İlk sorunun cevabı konuyu özetler nitelikte. Şöyle bir baktığımızda son yıllarda artan her türlü şiddet ve cinayet olayları, salgın hastalıklar, siyaset, ekonomi, savaş ve göçler, sokakta oyun oynayıp tek derdi okul olması geren çocukların ülke gündemi hakkında konuşması, ve tüm bu durumlar karşısında çoğu zaman ne yapacağını bilemeyen, ağzından çıkan her lafla bir tarafa çekilen insanlar.
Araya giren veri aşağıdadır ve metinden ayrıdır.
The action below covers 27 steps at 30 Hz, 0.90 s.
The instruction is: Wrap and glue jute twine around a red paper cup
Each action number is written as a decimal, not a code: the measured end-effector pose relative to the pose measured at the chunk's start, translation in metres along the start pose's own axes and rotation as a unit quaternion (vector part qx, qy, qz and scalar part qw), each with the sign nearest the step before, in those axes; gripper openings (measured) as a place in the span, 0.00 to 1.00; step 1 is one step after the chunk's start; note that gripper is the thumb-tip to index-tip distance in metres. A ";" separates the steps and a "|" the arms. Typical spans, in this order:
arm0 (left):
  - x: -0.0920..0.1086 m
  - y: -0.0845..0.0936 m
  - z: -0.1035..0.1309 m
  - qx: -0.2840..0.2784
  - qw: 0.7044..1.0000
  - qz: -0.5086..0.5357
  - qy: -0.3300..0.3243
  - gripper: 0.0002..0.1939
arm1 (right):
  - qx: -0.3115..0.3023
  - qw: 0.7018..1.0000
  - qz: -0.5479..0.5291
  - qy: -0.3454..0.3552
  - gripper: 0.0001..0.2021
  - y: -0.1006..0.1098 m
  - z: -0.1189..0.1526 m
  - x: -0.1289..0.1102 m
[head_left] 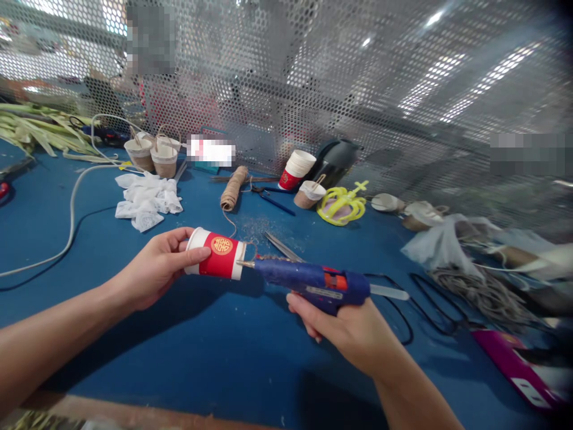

Bu depresif olayları yaşmak değil okumak bile insanın içini sıkıyor. İşte tüm bunların karşısında derin bir boşluğa düştüğünü hisseden birey doğal olarak içinde bulunduğu durumu en kötüsü olarak nitelendirerek belki de geçmişte yaşadığı tüm sorunları unutuyor. Fazla uzağa gitmeye de gerek yok üstelik. Sadece bir iki yıl öncesi için bile geçerli bu durum. Bu duruma bir yandan da kaçma yöntemi diyebiliriz aslında. Geçmişte yaşanan güzel “sorunsuz” anılarımızı hatırlamak bir nebze olsun içinde bulunduğumuz dünyadan bizi koparıyor. Fakat bu tabi ki kalıcı bir çözüm değil. Kalıcı çözüm ikinci sorunun cevabında. Özlem duyduklarımızı geri getirmenin neden artık mümkün olmadığını düşünüyoruz? Bu soru yaşanan problemin çıkar yolu aslında. Neden sürekli şikayet edip keşke demek yerine bir adım atmayı tercih etmiyoruz? ‘Eskiden mahalleler gerçekten aile gibiydi. Herkes birbirini tanırdı’ diyen birçok kişiye baktığımızda göreceğiz ki kendisi de şikayet edip asla memnun kalmadığı insanlar gibi yaşayan sıradan birisi. Dışarıya çıkıp şöyle ilk gördüğümüz 10 kişiye sorsak onlarda hemen hemen herkes gibi insanların nasıl kaba ve duygusallıktan, merhametten uzak olduğunu, eskiden çok daha iyi bir durumda olduğumuzu söyler. Ama sorunun cevabını verdikten hemen sonra yine asık suratlı, başları öne eğik, ruhsuzlukla suçladığı insanlardan birine dönüşmüş halde yoluna devam edeceklerdir. İşte burada bizi bu hale getiren dışarıdan bir güç değil, yine kendimiz. Halbuki değişim insanın kendisinde başlar. Karar verirken bir kez daha düşünüp mantıklı seçimler yaparak, ara sıra komşularımıza bir çay içmeye giderek, sabah işe giderken çevremizdekilere selam vererek, yardıma ihtiyacı olan birini görünce ‘banane’ demeyerek bu şikayet ettiklerimiz belki bir nebze azalacak. Herkes bu değişimin birdenbire gelmesini bekliyor. Fakat böyle bir şey asla olmayacak. Geçmişe dönmekte mümkün olmadığından mutlu yaşamak için keşke demeyi bırakıp artık bir yerden başlamak gerekiyor.